Source data below:

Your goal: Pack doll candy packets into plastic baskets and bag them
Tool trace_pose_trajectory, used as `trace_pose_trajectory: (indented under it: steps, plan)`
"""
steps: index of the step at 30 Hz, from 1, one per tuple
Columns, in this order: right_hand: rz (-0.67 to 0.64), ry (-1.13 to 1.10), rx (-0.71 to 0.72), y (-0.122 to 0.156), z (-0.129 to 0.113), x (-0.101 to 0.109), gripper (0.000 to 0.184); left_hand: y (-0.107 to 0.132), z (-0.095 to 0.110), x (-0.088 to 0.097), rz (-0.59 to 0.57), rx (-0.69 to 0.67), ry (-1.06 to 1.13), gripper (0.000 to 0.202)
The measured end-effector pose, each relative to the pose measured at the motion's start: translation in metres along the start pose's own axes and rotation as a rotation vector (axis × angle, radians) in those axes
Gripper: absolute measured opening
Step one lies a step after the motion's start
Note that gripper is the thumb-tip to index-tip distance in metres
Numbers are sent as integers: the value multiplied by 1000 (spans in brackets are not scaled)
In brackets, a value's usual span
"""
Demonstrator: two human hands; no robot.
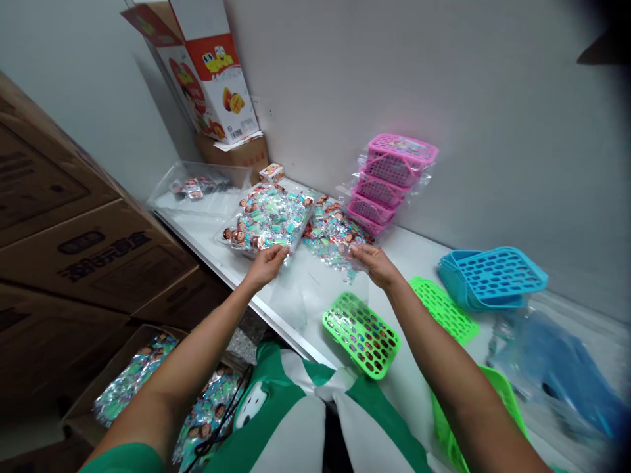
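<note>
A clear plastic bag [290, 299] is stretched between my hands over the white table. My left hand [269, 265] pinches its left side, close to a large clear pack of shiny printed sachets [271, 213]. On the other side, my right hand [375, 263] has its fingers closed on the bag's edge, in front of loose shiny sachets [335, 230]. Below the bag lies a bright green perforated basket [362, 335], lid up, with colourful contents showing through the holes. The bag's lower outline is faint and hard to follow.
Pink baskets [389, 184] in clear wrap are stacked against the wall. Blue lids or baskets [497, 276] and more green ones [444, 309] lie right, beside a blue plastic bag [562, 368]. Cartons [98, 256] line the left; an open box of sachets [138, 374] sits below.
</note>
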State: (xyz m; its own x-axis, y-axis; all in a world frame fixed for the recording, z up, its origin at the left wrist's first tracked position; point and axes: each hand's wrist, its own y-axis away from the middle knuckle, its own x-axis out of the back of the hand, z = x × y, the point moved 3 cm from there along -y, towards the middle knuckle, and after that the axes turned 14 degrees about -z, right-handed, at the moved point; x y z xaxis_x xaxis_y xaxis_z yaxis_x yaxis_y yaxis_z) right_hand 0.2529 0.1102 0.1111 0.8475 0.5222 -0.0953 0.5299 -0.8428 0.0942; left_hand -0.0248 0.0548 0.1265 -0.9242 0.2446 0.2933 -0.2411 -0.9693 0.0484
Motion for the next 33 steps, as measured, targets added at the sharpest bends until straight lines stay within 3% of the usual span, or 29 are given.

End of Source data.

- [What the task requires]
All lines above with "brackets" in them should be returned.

- [Written response]
Numbers are sent as integers: the value multiplied by 1000 (spans in brackets are not scaled)
In brackets, a value's usual span

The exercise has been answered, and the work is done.